Langer poses the question if text books inform mindful learning? I agree with her that textbooks help in ones learning process and the way one writes these books can impact the ways in which people learn, but I believe there is more to textbooks. Books are written by those who are some sort of experts in their fields and believe that the information provided is what one needs to know about a given subject. I believe that just because you have the knowledge (credentials, some expertise about a topic, issue or subject) does not automatically mean that you are a good teacher. Similarly, just because the experts write the books in the way they learn, communicate in the form of textbooks does not necessarily mean that these books can teach an individual everything they need to learn. Textbooks are a starting point for learning, they are not the end, especially now with the information one can find on the web about any subject, text books are just a way to start the thinking process, they cannot and should not be the only way one engages with the materials presented. Additionally, textbooks are important for learning but it is equally important to know why one is engaging with the textbooks, what are the motivations, intentions and needs one is trying to fulfil with utilizing textbooks? It also means that teachers need intentionality on their part to find creative ways to engage the students in the learning process other than textbooks (mindful teaching is equally important).

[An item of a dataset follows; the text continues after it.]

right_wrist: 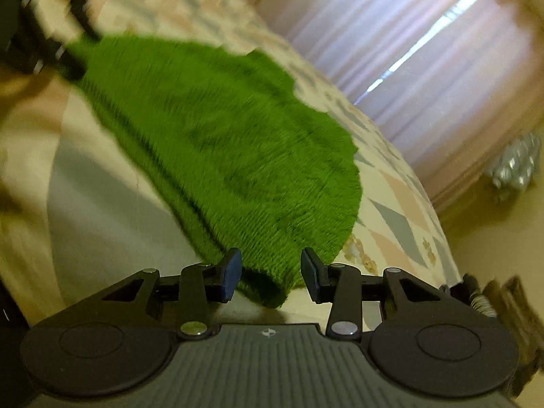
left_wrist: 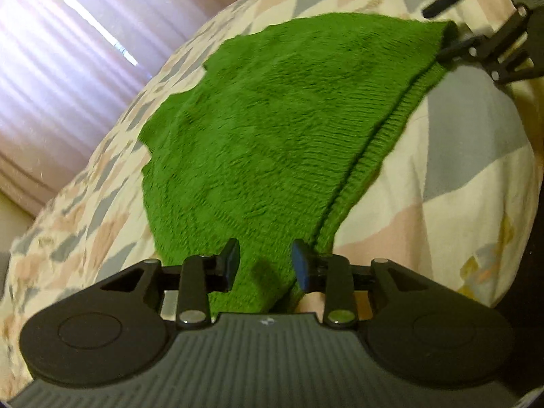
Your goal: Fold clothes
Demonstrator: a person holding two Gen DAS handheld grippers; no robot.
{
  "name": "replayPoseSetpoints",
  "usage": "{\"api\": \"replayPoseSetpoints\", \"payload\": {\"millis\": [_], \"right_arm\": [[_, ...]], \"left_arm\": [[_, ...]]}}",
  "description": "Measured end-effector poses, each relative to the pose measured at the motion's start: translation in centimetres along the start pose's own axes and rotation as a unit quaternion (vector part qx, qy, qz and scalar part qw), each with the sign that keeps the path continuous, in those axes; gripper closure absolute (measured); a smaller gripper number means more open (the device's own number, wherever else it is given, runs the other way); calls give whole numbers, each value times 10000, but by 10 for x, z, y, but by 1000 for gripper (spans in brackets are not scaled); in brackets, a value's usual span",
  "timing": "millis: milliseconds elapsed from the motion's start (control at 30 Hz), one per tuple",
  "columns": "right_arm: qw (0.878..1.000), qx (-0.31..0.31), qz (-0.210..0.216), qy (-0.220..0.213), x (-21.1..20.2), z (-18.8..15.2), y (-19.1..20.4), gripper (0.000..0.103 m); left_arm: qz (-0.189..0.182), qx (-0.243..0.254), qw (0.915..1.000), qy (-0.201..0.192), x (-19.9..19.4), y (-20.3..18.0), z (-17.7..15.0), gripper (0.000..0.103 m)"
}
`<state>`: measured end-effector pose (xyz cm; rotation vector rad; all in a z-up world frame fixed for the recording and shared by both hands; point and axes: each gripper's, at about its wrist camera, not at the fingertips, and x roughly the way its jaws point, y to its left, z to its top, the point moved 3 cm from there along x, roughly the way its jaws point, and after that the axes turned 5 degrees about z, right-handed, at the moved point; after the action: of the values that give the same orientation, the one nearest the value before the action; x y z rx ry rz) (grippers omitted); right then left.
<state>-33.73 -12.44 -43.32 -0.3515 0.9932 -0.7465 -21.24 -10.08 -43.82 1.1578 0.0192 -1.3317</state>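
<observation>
**Green knit sweater spread on the quilt, both grippers parted at its near corners**

A green knit sweater point(left_wrist: 265, 129) lies flat on a bed quilt point(left_wrist: 469, 156) patterned with grey, pink and cream diamonds. In the left wrist view it fills the middle of the picture, its ribbed hem running from 6 o'clock up toward 1 o'clock. The left gripper point(left_wrist: 266, 265) sits at 6 o'clock with its jaws apart; a corner of the sweater lies between the blue pads, but they do not press on it. The right gripper point(left_wrist: 452, 23) shows at 1 o'clock, at the far end of the hem.

In the right wrist view, which is blurred, the sweater point(right_wrist: 217, 142) stretches from 10 o'clock down to 6 o'clock. The right gripper point(right_wrist: 271, 272) has its jaws apart too, with the sweater's near corner lying loose between them. Pale curtains point(right_wrist: 425, 44) hang at 1 o'clock, light showing through a gap.
</observation>
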Motion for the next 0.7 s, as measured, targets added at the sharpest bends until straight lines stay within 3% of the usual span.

September 8, 2015 @ 8:17 pm
I definitely agree with your comment about it not being a “one size fits all concept.” I think it is inevitable that there are certain ideas we need to know in our fields that are going to be learned from textbooks (or rather any other sort of “boring” medium), but if there are other ideas that are able to be taught using a creative way to engage students then that is where we can drop the textbooks and try a different method.

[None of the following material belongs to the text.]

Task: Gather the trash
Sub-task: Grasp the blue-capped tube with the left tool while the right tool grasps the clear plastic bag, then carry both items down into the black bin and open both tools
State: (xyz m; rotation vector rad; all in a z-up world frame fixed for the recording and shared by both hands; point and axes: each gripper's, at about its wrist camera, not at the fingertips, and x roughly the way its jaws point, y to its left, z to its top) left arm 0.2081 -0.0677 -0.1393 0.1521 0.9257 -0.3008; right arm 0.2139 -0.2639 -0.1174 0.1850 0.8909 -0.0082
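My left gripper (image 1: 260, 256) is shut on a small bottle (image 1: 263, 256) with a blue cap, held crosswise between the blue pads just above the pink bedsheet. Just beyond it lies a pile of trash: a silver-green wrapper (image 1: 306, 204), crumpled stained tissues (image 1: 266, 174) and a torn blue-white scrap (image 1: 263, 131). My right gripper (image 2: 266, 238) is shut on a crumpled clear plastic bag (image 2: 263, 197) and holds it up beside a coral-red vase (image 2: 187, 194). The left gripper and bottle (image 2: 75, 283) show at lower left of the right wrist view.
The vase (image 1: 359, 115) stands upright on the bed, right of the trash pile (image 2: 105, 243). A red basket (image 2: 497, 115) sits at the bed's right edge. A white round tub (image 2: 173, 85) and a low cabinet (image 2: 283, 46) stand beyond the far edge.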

September 9, 2015 @ 6:44 pm
I agree that ‘Learning can happen anywhere’. But one cannot read a single textbook and know everything there is to know. Really, variations in textbooks are often not on the basics. The basics are usually what is accepted by the experts of the field. What is built on the basics is left to the imagination of the author. Also, part of learning is learning to learn. One should be able to learn from any textbook no matter the style of writing and this is what good teachers do as they sift through different textbooks and present the best combinations (that encourage mindful learning) to their students.